CNN Balkan Conflict News

Scorched earth follows peace talks

Bosnians on both sides protest Dayton accord

November 26, 1995
Web posted at: 12:30 a.m. EST (0530 GMT)

Mrkonjic map

SARAJEVO, Bosnia-Herzegovina (CNN) -- Bosnian Croat forces appear to be carrying out a scorched earth policy in parts of central Bosnia that are to be returned to the Bosnian Serbs under the Dayton peace plan.

United Nations officials and journalists reported Saturday that military forces are systematically destroying homes in areas captured by the same forces earlier this year.



"There may have been a peace agreement signed in Dayton, but on the ground it hasn't changed people's attitude."

-- Richard Dannett, U.N. commander for western Bosnia

"There were no civilians doing the looting," Kate Adie, a BBC reporter who visited the area told Reuters. "They were going from house, street to street."

Muslim residents said Bosnian Croat forces had ordered them to abandon their homes.

The area in central Bosnia, including the town of Mrkonjic Grad, is to become part of the Bosnian Serb Republic as mapped out by peace negotiators in Dayton, Ohio, last week.

"There may have been a peace agreement signed in Dayton, but on the ground it hasn't changed people's attitude," Richard Dannett, U.N. commander for western Bosnia, told Reuters.

Some Bosnian Serbs were no more happy with the peace agreement than their Muslim neighbors, although they chose a more peaceful form of protest.

protest

Thousands of Bosnian Serbs took to the streets in the Serb-held suburbs of the Bosnian capital Saturday, protesting the peace agreement that would put the city under the control of the Bosnian government.

"Our own team has betrayed us," said a student protesting in Ilidza, "and the man from Belgrade did only what he needed to get sanctions lifted."

The protesters claim that "the man from Belgrade" -- Serbian President Slobodan Milosevic -- traded their welfare for an easing of international restrictions against Serbia. They say they fear for their safety when the Muslim-majority Bosnian government takes over.

protest

"The people of Serb Sarajevo simply have nowhere to go," said Ratko Adzic of the Illijas suburb," unless America offers us a new city in Ohio where we can all move."

On Thursday, Bosnian Serb leader Radovan Karadzic, under pressure from Milosevic, initialed the agreement reached outside Dayton, Ohio earlier this week, and said on television Friday that his side "accepts peace." But, he continued that "we never agreed to give up Sarajevo."

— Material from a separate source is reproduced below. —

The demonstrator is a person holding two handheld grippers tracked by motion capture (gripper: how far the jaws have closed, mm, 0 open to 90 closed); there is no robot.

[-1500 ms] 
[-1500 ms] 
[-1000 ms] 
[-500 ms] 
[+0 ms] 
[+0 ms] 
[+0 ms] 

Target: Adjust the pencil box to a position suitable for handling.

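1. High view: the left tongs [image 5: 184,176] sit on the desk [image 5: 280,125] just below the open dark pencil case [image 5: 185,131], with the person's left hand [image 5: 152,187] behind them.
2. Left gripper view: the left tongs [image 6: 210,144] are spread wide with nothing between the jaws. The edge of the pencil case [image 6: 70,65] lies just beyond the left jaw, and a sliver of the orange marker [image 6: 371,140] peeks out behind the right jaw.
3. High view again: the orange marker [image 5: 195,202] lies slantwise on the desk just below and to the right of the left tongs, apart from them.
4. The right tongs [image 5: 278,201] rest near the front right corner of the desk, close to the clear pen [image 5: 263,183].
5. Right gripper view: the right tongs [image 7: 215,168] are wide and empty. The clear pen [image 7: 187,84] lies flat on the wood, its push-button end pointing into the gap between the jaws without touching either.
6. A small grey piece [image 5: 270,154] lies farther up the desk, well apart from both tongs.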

Karadzic promised to go to Paris next month when the peace deal is finalized and signed -- and to press for further concessions for the Bosnian Serbs.

But another Bosnian Serb leader, Nikola Koljevic, thought by some to be in line to succeed Karadzic, also spoke on television, urging the Bosnian Serbs to accept the "historic task" of ending the 43-month war.

bosnian boys

Koljevic conceded, however, that the task was formidable. "Those who yesterday bombed our people now become peacemakers," he said. "The wounds are still fresh and our main problem will be to persuade our people to accept NATO on our soil."

The Bosnian Serbs were not the only parties to the peace agreement to protest its provisions Saturday -- 2,000 Croatians marched in Dubrovnik to protest a proposal to turn over a strip of coastal land to the Bosnian Serbs.